Only, she hadn’t. Not once. She was an African American woman and, at the time, lunch counters across the United States were segregated, with Black patrons relegated to takeout windows and standing sections.
Parks’s order was a small act of defiance, and the White waitress was flummoxed. Especially when she saw another young Black woman hop off a bus and sit down two stools away. Then another woman. And another. Ten young protesters — all members of Wichita’s NAACP Youth Council, of which Parks was vice president — occupying the counter’s seats. The store’s management put up a sign: “This Fountain Temporarily Closed.”
This was the start of the first successful student-led sit-in of the civil rights movement, a protest that would last three weeks. It led the popular drugstore chain, Rexall, to change its segregation policy across the state of Kansas, and started a chain of events that led to the Greensboro sit-in 19 months later. Still, few people outside Wichita — even many inside it — have any idea this happened. The story illustrates the gaps in our historical record, and how they come to be.
‘We lived in two societies’
“You have to right wrongs occasionally. And that’s what we did,” said Parks, now Carol Parks Hahn, 80. She organized the Dockum sit-in alongside her cousin, Ronald Walters, president of the NAACP Youth Council.
Walters was 20, a freshman at Wichita State University known for his charisma — friends joked that he’d carried an attache case since age 13. The idea for the sit-in didn’t come as a “flash of insight,” he later wrote, but developed over more than a year.

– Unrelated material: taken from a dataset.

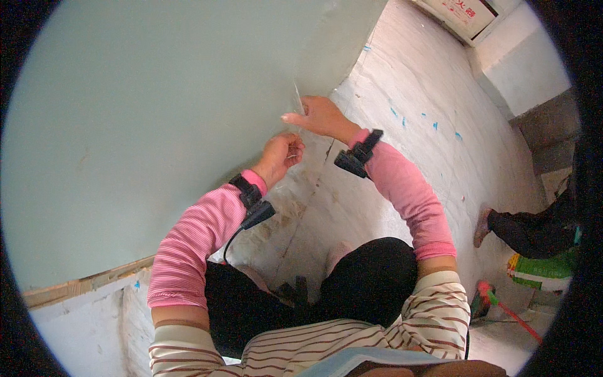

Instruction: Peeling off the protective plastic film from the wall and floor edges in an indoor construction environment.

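Observation:
A large smooth grey-green panel (157,125) fills the left side, its edge running past both hands. My left hand (279,157) is at that edge, fingers curled in a pinch on thin clear plastic film (279,188), which trails below it and is hard to make out. Just above and to the right, my right hand (323,118) reaches in over the edge, thumb stretched out to the left and apart from the bent fingers. A thin, shiny sliver of film (297,94) rises beside that thumb. Some right fingertips are hidden.
Pale marbled flooring (421,81) with small blue scraps lies to the right. A wooden strip (81,287) runs along the panel's lower edge. At right are another person's dark-trousered leg (527,229), a green-and-white bag (543,270) and a red-and-green stick (515,317). A white box (461,16) stands at the top.

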`<state>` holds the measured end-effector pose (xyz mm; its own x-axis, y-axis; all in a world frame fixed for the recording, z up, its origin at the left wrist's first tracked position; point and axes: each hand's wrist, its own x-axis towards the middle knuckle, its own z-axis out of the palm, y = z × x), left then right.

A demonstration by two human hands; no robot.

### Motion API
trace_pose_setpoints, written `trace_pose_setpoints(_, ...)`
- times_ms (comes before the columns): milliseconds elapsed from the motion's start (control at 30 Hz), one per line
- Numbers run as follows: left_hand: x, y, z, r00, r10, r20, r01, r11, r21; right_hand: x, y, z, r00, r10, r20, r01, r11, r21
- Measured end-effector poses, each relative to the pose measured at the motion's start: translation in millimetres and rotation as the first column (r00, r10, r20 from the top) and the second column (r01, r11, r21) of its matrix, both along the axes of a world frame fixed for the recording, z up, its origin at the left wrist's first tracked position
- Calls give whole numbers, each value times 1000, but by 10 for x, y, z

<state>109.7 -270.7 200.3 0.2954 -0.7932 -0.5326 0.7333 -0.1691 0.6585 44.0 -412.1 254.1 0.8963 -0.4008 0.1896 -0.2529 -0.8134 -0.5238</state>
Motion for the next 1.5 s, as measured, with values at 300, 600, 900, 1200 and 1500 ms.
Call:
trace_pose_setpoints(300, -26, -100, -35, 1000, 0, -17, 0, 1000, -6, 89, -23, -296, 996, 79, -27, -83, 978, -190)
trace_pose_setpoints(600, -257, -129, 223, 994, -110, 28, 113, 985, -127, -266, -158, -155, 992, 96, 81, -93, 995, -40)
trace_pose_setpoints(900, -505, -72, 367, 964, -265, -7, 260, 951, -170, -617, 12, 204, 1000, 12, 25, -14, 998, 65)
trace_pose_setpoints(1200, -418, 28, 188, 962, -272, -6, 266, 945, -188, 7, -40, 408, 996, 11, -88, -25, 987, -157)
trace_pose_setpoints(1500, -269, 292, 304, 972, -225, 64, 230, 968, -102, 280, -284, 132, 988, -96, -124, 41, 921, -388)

Segregation was technically illegal in Kansas — the state had passed a civil rights statute in 1874. This was a place that “bled” over whether slavery would be allowed, that was the origin point of Brown v. Board of Education, which in 1954 led to the integration of schools. Still, segregation ruled all.
“That’s the way it was in Wichita,” said Robert Newby, now 85 and then the oldest sit-in participant at 22, a drummer in the Wichita State University band. “Even though there were no Jim Crow signs, the fact is the racial rules were very clear.”